NEW DELHI: Closer coordination among various stakeholders, realistic projection of timelines, formulation of standards, hand-holding start-ups and ensuring credibility. Those were some of the key recommendations put forth at the end of the first DefSpace symposium where government agencies and private players discussed challenges and possibilities, exchanged ideas and looked at the road ahead.
Chief of Defence Staff General Anil Chauhan referred to the danger posed by the rapid militarisation of space by China. “We need to sharpen our focus on the capabilities being developed and the capability that we can use to counter them. A secure, reliable and resilient navigation system to address our requirements and chemical weapon systems including strategic missiles need special attention. In case of a future space war, we must have a defensive as well as deterrent component in-built into this system,” the CDS said.
As pointed out by Dr Narayan Prasad, Director (Research & Operations), Spaceport SARABHAI, China’s launch frequency last year was 13 times more than India’s, its deployed payloads was 15 times more and it had 19 times more active satellites that India did.

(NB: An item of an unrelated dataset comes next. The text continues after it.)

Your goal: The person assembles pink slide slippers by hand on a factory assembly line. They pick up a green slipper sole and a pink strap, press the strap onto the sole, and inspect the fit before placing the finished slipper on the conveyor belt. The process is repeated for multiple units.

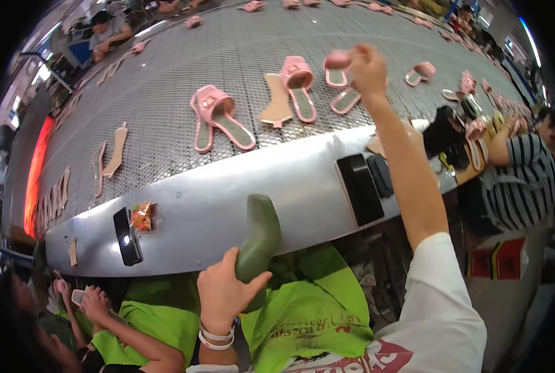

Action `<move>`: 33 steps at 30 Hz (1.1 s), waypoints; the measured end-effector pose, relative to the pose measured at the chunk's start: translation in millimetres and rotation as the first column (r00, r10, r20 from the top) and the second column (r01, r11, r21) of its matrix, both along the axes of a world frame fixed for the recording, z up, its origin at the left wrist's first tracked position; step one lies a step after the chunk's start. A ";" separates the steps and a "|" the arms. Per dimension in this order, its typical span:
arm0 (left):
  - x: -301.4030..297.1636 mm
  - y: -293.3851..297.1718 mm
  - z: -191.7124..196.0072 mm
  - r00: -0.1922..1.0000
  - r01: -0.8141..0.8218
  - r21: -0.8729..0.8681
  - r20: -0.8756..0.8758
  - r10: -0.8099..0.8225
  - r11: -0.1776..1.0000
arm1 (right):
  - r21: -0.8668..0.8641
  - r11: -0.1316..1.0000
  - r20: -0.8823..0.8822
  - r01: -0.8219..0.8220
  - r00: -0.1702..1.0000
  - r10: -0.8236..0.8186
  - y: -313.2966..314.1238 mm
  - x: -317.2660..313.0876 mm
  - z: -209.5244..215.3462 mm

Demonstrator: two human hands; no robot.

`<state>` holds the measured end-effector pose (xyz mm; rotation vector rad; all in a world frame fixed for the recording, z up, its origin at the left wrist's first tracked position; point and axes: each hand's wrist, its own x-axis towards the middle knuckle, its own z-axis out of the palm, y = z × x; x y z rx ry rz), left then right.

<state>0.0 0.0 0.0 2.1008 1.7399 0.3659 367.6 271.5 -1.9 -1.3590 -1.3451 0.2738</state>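
My left hand (pixel 224 289) grips a dark green shoe last (pixel 260 233), its narrow end upright above the near edge of the metal ledge. My right hand (pixel 371 71) reaches out over the mesh belt, fingers curled around the upper part of a pink sandal (pixel 346 101) with a grey insole. The hand hides that sandal's strap. Beside it lies another pink sandal (pixel 338 60). Farther left on the belt are a pink sandal with a buckle strap (pixel 297 78) next to a beige insole piece (pixel 276 102), and a pair of pink sandals (pixel 218 112).
On the metal ledge (pixel 252 174) lie a large black phone (pixel 359 189), a dark case (pixel 380 176), another phone (pixel 127 236) and a small snack packet (pixel 142 216). Co-workers sit at left, where hands (pixel 94 304) hold a pink-edged piece, and at right in a striped shirt (pixel 526 180).
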 end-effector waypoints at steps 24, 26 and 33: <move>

To emphasise the military aspects, several panelists spoke on specialised tech issues like kinetic kill weapons, proximity ops, use of cyber and electronic means to disable enemy assets, rendezvous and proximity operations, in-orbit servicing, refuelling, inspection, active debris removal, reusability & flexible launch, space planes, laser satellites, mega-constellations manoeuvring satellites, and quantum communications, trans-domain weapons, targeting from air or from inner to outer space, the integration of future space-based surveillance networks, and how to leverage dual use technology.
Other discussions revolved around the elements of a new space strategy, the legal aspects, contours of military-private collaboration, policy changes and funding for joint projects.

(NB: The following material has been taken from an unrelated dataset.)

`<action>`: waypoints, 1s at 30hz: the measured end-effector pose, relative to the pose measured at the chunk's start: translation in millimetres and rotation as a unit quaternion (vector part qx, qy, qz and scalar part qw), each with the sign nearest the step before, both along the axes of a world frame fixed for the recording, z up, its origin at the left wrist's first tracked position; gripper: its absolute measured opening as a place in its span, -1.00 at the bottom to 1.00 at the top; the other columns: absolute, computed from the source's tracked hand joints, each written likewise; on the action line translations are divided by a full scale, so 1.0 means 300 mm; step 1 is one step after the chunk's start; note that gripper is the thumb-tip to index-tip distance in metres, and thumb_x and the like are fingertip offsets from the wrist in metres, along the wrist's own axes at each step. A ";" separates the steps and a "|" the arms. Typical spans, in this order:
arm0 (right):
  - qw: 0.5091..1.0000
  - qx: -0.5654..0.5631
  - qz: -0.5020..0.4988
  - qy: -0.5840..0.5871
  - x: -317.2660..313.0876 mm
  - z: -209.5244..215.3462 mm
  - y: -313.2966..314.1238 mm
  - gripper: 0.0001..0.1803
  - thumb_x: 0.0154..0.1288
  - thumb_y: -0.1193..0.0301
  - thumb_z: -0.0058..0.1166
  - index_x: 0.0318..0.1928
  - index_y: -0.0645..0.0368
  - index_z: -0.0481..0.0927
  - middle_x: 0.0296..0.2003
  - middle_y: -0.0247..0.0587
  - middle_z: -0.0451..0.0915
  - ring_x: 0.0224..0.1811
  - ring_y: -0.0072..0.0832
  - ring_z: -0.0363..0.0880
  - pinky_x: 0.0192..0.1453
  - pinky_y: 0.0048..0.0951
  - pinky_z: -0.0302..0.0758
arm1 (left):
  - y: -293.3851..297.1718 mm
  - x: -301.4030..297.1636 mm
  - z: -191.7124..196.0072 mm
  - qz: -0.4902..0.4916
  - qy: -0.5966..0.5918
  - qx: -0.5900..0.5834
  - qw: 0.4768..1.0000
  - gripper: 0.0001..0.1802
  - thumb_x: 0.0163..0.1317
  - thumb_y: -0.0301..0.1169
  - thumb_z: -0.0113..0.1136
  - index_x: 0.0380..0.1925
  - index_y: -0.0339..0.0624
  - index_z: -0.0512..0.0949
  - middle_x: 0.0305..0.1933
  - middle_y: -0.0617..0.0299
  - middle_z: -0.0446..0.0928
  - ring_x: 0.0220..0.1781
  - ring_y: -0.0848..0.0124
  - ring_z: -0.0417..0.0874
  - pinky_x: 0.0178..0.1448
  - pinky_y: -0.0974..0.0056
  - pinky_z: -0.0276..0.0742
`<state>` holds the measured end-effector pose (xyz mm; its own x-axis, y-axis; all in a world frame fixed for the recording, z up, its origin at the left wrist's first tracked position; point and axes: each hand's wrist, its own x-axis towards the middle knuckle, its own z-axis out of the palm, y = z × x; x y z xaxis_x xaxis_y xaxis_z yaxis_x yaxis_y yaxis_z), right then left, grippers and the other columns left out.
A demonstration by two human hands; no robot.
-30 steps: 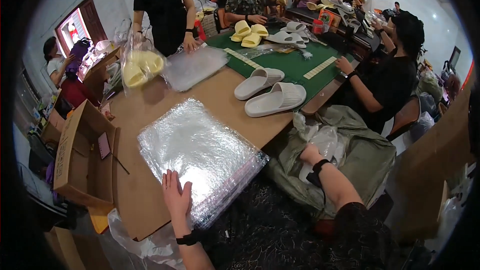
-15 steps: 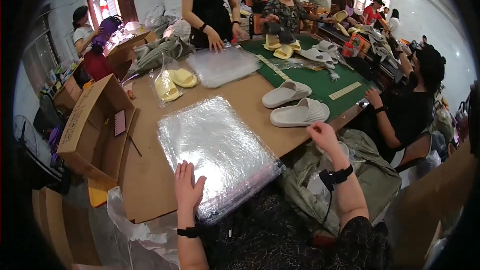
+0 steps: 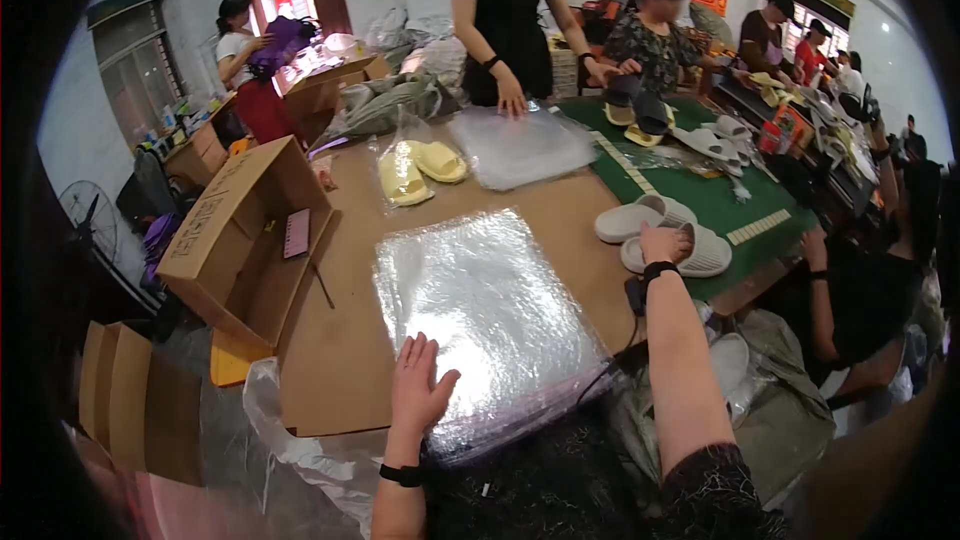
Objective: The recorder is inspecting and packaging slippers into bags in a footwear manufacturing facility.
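Note:
My left hand (image 3: pixel 421 387) lies flat, fingers stretched, on the left near edge of a stack of shiny clear plastic bags (image 3: pixel 480 290). Past the stack's right side, my right hand (image 3: pixel 667 243) reaches onto a pair of pale grey slippers, its fingers curled at the near slipper (image 3: pixel 708 254). That hand covers part of this slipper; the far slipper (image 3: pixel 626 223) sits right beside it. Both slippers rest at the border between the brown board and the green mat.
Yellow slippers in a clear bag (image 3: pixel 405 178) lie beyond the stack. Across the table, a co-worker's hand touches more clear bags (image 3: pixel 520 150). An open cardboard box (image 3: pixel 225 240) stands at left. Other slippers (image 3: pixel 705 143) lie on the green mat (image 3: pixel 650 155).
My right hand has moved forward from the table's near edge onto the grey slippers. My left hand stays on the bag stack. The whole view has shifted, moving the scene rightward.

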<state>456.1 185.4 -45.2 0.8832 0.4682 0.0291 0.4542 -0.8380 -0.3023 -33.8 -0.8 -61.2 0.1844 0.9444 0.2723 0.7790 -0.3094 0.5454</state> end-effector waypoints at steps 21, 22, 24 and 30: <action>0.852 0.212 0.478 0.026 -0.054 -0.109 -0.445 -0.43 0.16 0.22 0.27 0.02 0.41 0.43 0.00 0.27 0.48 0.12 0.16 0.41 0.24 0.02 0.38 | 0.014 -0.004 -0.018 -0.005 0.008 0.024 1.000 -0.27 0.23 -0.01 0.24 0.26 -0.30 0.45 0.47 -0.18 0.28 0.54 -0.12 0.16 0.55 -0.02 0.14; 0.850 0.211 0.483 0.025 -0.071 -0.108 -0.439 -0.43 0.16 0.22 0.27 0.02 0.41 0.43 0.00 0.27 0.48 0.12 0.16 0.41 0.24 0.02 0.38 | 0.010 0.003 -0.019 0.000 0.006 0.024 1.000 -0.27 0.23 -0.01 0.24 0.26 -0.30 0.45 0.47 -0.18 0.28 0.54 -0.12 0.16 0.55 -0.02 0.14; 0.889 0.180 0.401 -0.129 -0.138 -0.098 -0.412 -0.50 0.21 0.22 0.26 -0.06 0.41 0.46 -0.05 0.23 0.45 0.08 0.18 0.38 0.20 0.06 0.39 | 0.003 -0.003 -0.016 -0.006 -0.006 0.017 1.000 -0.28 0.22 -0.04 0.25 0.26 -0.30 0.46 0.47 -0.15 0.30 0.55 -0.07 0.16 0.54 -0.02 0.15; 0.889 0.197 0.382 -0.160 -0.106 -0.091 -0.336 -0.71 0.22 0.30 0.22 -0.27 0.28 0.49 -0.23 0.09 0.50 -0.04 0.08 0.46 0.03 0.09 0.41 | 0.006 0.008 -0.019 -0.008 -0.006 0.031 0.999 -0.28 0.22 -0.03 0.25 0.26 -0.29 0.46 0.46 -0.15 0.30 0.55 -0.08 0.17 0.54 -0.01 0.16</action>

The Indian Space Association (ISpA), which organised the symposium along with DRDO, put together a panel of ‘thought leaders’ comprising four former Air Marshals, a former Wing Commander, a retired lieutenant general, a former Vice Chief of Naval Staff, the CEO of a consultancy firm which has extensive interests in space and a former ISRO chairman. They sifted through the data generated at the symposium and made recommendations for different stakeholders. ISpA DG Lt Gen. A K Bhatt pledged to prioritise and follow up on these recommendations and report on progress made at the next symposium.
The CDS, Air Chief and DRDO chairman also unveiled an indigenously developed chip made by Elena Geo Systems that could form the core of the navigation, positioning and timing applications in India.
“We may have started late but it looks like we are finally preparing to ambush China in space,” said a senior air force official.